今日の何やっているの?シリーズ410

   

京都在住30代女性、左上6、Per+GA、違和感有り

半年程前にインレーの再製作をした次の日から痛み出して、腫れたそうです。
それ以来、あちこち歯医者を探していて、ひょんなことからうちに来られた。

時々腫れて膿が出るということで、その痕が見える。
口蓋根が感染していることが判る。
今回の主訴ではないが奥の7番も、もしかしたらPerかもしれない。

咬合面観

インレーはセメントが効いておらずカットしただけで簡単に外れた。

インレーの裏側も硫酸鉛還元細菌の代謝産物のFeSがこびりついている。
半年前にセットしたにしては、脱離が早い。マージン不適合でデンタルフロスで浮いたのかもしれない。
あるいは外傷性咬合があるために早期にセメントが崩壊したか?

セメントを除去してよく見てみると、髄角が露髄している。
露髄に気が付かず処置を進めたために、歯髄が細菌感染してしまったようだ。

少し開拡すると露髄部分が拡大するが、知覚はない。
冠部歯髄は完全に失活しているようで、腐敗臭がする。

あらかじめCRの2回法で歯冠修復しておく。
1回目

2回目

これから根管治療を始めます。
天蓋を除去すると歯髄は溶けてしまっている。
根管は3つ。

超音波スケーラーのエンドチップで根管内を洗浄してみると、口蓋根は根尖まで完全に失活していたが、頬側2根は知覚があったので先端付近が生活していることが判った。

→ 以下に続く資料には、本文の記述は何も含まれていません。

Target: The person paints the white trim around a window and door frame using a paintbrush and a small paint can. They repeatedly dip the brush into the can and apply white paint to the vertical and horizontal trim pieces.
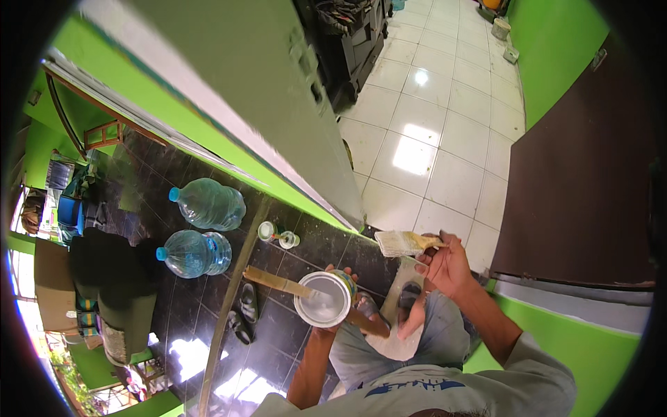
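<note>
My left hand (324, 335) is wrapped round an open paint can (299, 311), with fingertips showing on its far side. Inside the can is pale grey-white paint, and a flat wooden stick (272, 280) leans out over the left rim. To the right, my right hand (451, 265) grips a wide paintbrush (399, 244) by its handle. The brush points left, its bristles coated whitish, held apart from the can. Just beyond the brush stands the lower end of a tall pale grey panel (278, 132).
Two large clear bottles (208, 203) with blue caps and small containers (288, 240) stand on dark tiles at left, near black sandals (243, 313). A brown door (577, 167) is at right. Dark furniture (347, 55) stands on white tiles (389, 156) beyond.
</note>
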Demonstrator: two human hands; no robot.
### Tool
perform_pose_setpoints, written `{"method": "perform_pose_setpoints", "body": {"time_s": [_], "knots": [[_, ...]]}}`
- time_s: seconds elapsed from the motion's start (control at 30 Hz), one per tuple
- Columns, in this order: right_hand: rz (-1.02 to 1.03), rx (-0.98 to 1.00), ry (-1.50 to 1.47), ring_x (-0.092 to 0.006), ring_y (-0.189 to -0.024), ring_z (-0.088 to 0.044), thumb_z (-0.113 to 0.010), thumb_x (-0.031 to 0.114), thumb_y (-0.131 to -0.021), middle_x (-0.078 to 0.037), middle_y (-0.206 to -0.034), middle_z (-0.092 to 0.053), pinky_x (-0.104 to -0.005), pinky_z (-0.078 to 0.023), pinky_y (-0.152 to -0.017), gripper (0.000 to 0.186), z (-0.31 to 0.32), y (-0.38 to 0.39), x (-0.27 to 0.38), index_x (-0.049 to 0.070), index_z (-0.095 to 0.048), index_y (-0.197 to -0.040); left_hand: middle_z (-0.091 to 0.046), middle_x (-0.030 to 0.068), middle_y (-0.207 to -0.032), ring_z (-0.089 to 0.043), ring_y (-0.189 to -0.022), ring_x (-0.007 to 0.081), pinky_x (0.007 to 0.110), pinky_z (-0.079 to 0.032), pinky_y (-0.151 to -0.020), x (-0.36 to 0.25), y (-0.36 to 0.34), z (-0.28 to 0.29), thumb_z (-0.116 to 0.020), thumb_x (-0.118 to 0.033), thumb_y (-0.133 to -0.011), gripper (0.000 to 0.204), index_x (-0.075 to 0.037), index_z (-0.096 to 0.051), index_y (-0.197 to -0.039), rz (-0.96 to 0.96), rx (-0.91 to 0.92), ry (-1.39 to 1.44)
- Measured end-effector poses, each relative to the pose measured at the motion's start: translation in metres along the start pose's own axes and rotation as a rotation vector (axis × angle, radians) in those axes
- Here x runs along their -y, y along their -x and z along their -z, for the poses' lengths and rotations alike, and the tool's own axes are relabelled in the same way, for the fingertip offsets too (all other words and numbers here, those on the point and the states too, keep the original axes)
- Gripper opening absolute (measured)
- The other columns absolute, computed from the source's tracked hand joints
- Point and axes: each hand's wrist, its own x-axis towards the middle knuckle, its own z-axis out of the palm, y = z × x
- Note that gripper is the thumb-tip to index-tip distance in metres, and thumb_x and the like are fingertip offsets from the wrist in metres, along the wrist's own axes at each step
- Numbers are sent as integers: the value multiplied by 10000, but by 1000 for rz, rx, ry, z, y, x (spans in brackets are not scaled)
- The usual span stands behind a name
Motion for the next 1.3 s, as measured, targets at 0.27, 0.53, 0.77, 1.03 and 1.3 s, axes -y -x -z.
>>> {"method": "perform_pose_setpoints", "body": {"time_s": [0.27,0.53,0.77,1.03,1.3], "knots": [[88,-11,-276,-218,-936,-701,-550,349,-1059,-118,-1071,-696,-412,-610,-803,411,-44,126,17,25,-589,-1308,-415,274,-1542,-387,-1440,490,683,-457,-1075,39,34,-120,-601,-532,-977,739,-134,-390,-1562,55,-81,32],[382,24,-49,-187,-965,-706,-662,264,-1020,-97,-1132,-697,-332,-643,-776,369,-148,222,75,28,-583,-1293,-411,270,-1554,-358,-1467,466,681,-422,-1118,75,51,-256,-587,-488,-992,678,-115,-430,-1536,179,21,142],[468,118,8,-182,-968,-699,-654,271,-1020,-113,-1162,-693,-338,-626,-715,345,-202,237,132,26,-596,-1257,-371,266,-1583,-337,-1481,467,693,-392,-1130,87,37,-324,-580,-569,-974,762,-99,-407,-1548,205,94,189],[468,307,155,-197,-920,-697,-640,302,-1025,-110,-1082,-710,-354,-589,-744,350,-219,188,233,22,-603,-1232,-445,262,-1547,-397,-1444,474,669,-399,-1129,127,-2,-347,-692,-600,-876,799,-111,-524,-1485,-69,109,140],[365,616,455,-220,-892,-711,-632,201,-1021,-165,-1107,-698,-370,-593,-720,338,-266,126,360,-41,-589,-1253,-509,265,-1490,-460,-1396,481,665,-463,-1065,200,-65,-373,-667,-628,-883,807,-82,-532,-1463,-482,113,143]]}}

このままα-TCPセメントの2回法で根管を充填した。緊密に充填する必要はない。無理をせず載せるだけでも良い。
1回目は精製水混和

2回目は通法で

CRで充填して経過観察。隣接面はコンタクトが緩かったので調整。
念のため抗生剤1日分投与。

一般的な根管治療と大きく違うので、理解できないと思うが、結構治ります。
1回で治らない時は、再度セメントを交換することもあります。

咬合調整後にナイトガードの印象をしました。